»»
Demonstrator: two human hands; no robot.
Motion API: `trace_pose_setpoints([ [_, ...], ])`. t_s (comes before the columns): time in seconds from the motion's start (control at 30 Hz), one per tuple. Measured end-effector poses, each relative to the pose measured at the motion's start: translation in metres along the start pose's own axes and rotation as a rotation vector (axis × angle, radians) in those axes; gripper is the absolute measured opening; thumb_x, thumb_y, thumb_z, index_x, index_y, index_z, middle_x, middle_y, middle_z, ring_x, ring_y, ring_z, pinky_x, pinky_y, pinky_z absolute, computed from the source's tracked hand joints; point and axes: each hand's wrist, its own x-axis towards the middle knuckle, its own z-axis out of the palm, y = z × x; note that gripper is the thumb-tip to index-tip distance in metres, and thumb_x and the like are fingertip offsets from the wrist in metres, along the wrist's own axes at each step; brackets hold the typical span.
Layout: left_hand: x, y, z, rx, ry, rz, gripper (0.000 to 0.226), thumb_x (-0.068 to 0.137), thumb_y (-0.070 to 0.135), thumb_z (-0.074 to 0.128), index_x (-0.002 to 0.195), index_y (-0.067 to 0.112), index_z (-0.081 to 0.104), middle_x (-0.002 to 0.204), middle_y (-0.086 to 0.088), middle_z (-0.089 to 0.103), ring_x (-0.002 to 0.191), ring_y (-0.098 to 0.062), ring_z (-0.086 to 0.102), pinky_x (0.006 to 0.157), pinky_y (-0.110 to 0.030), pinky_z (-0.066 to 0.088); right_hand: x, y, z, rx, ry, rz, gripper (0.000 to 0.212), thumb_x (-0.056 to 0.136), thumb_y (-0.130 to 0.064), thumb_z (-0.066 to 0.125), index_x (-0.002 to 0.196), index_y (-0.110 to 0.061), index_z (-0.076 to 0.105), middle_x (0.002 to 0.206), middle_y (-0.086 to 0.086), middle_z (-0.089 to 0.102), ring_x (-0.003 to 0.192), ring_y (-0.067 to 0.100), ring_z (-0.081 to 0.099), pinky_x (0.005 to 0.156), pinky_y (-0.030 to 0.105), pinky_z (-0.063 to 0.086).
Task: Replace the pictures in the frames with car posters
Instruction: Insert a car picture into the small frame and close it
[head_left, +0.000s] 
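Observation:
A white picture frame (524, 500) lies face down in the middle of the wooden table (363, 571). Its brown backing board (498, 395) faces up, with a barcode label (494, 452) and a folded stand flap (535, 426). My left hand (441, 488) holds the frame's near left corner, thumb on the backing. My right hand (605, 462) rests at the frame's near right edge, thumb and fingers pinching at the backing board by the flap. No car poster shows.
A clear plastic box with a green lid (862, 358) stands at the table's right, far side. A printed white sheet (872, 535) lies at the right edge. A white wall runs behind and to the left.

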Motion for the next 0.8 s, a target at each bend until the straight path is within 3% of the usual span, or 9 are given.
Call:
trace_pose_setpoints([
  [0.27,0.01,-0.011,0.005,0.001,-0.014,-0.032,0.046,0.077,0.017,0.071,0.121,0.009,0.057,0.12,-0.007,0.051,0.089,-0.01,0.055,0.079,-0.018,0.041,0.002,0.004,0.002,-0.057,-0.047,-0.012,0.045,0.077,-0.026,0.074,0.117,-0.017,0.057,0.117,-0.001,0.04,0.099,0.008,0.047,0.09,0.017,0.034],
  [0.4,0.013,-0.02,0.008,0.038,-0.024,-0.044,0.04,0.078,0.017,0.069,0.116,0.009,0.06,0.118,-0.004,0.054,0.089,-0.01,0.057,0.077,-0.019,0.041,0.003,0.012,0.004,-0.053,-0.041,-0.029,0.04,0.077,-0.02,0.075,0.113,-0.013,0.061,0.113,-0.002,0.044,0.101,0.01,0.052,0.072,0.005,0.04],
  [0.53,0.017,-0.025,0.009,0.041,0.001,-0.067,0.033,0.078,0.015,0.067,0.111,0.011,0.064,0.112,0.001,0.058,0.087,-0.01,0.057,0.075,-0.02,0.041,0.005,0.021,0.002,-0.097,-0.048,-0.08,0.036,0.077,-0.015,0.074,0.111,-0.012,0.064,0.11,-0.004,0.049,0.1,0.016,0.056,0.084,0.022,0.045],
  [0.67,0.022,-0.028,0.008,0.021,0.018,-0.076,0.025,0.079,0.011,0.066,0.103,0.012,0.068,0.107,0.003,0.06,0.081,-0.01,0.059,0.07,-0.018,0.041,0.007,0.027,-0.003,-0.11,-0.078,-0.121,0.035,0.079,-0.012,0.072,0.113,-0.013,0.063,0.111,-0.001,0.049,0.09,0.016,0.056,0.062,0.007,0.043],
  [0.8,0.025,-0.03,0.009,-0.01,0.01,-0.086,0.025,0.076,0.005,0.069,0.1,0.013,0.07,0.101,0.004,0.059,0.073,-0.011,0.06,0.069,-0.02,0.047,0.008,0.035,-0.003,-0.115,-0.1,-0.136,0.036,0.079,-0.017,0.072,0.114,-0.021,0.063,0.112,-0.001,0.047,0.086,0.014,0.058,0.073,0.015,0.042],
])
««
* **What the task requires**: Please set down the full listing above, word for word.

* **Answer to the exercise**:
Demonstrator: two human hands; no robot.
Motion API: `trace_pose_setpoints([ [_, ...], ])`. t_s (comes before the columns): time in seconds from the motion's start (control at 30 Hz), one per tuple. Measured end-effector poses, each relative to the pose measured at the motion's start: translation in metres along the start pose's own axes and rotation as a rotation vector (axis × angle, radians) in those axes; gripper is the absolute measured opening; thumb_x, thumb_y, thumb_z, index_x, index_y, index_z, middle_x, middle_y, middle_z, ring_x, ring_y, ring_z, pinky_x, pinky_y, pinky_z absolute, computed from the source's tracked hand joints; point and axes: each hand's wrist, its own x-axis towards the middle knuckle, its own z-axis out of the palm, y = z × x; note that gripper is the thumb-tip to index-tip distance in metres, and thumb_x and the like are fingertip offsets from the wrist in metres, along the wrist's own axes at each step; brackets hold the typical span.
Layout: left_hand: x, y, z, rx, ry, rz, gripper (0.000 to 0.226), thumb_x (-0.068 to 0.137), thumb_y (-0.070 to 0.135), thumb_z (-0.074 to 0.128), index_x (-0.002 to 0.195), index_y (-0.067 to 0.112), index_z (-0.081 to 0.104), middle_x (-0.002 to 0.204), middle_y (-0.086 to 0.088), middle_z (-0.089 to 0.103), ring_x (-0.002 to 0.191), ring_y (-0.098 to 0.062), ring_z (-0.086 to 0.102), pinky_x (0.006 to 0.157), pinky_y (-0.110 to 0.030), pinky_z (-0.066 to 0.088); right_hand: x, y, z, rx, ry, rz, gripper (0.000 to 0.212), thumb_x (-0.056 to 0.136), thumb_y (-0.130 to 0.064), thumb_z (-0.066 to 0.125), index_x (-0.002 to 0.196), index_y (-0.110 to 0.061), index_z (-0.076 to 0.105), middle_x (0.002 to 0.206), middle_y (-0.086 to 0.086), middle_z (-0.089 to 0.102), ring_x (-0.003 to 0.192), ring_y (-0.067 to 0.100), ring_z (-0.081 to 0.099), pinky_x (0.005 to 0.156), pinky_y (-0.030 to 0.105), pinky_z (-0.063 to 0.086).
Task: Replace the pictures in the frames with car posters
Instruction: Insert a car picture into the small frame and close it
[head_left, +0.000s] 
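Observation:
A white picture frame (524, 500) lies face down in the middle of the wooden table (363, 571). Its brown backing board (498, 395) faces up, with a barcode label (494, 452) and a folded stand flap (535, 426). My left hand (441, 488) holds the frame's near left corner, thumb on the backing. My right hand (605, 462) rests at the frame's near right edge, thumb and fingers pinching at the backing board by the flap. No car poster shows.
A clear plastic box with a green lid (862, 358) stands at the table's right, far side. A printed white sheet (872, 535) lies at the right edge. A white wall runs behind and to the left.
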
Motion for the next 0.8 s, a target at each bend until the straight path is within 3% of the usual span, or 9 are given.
Call:
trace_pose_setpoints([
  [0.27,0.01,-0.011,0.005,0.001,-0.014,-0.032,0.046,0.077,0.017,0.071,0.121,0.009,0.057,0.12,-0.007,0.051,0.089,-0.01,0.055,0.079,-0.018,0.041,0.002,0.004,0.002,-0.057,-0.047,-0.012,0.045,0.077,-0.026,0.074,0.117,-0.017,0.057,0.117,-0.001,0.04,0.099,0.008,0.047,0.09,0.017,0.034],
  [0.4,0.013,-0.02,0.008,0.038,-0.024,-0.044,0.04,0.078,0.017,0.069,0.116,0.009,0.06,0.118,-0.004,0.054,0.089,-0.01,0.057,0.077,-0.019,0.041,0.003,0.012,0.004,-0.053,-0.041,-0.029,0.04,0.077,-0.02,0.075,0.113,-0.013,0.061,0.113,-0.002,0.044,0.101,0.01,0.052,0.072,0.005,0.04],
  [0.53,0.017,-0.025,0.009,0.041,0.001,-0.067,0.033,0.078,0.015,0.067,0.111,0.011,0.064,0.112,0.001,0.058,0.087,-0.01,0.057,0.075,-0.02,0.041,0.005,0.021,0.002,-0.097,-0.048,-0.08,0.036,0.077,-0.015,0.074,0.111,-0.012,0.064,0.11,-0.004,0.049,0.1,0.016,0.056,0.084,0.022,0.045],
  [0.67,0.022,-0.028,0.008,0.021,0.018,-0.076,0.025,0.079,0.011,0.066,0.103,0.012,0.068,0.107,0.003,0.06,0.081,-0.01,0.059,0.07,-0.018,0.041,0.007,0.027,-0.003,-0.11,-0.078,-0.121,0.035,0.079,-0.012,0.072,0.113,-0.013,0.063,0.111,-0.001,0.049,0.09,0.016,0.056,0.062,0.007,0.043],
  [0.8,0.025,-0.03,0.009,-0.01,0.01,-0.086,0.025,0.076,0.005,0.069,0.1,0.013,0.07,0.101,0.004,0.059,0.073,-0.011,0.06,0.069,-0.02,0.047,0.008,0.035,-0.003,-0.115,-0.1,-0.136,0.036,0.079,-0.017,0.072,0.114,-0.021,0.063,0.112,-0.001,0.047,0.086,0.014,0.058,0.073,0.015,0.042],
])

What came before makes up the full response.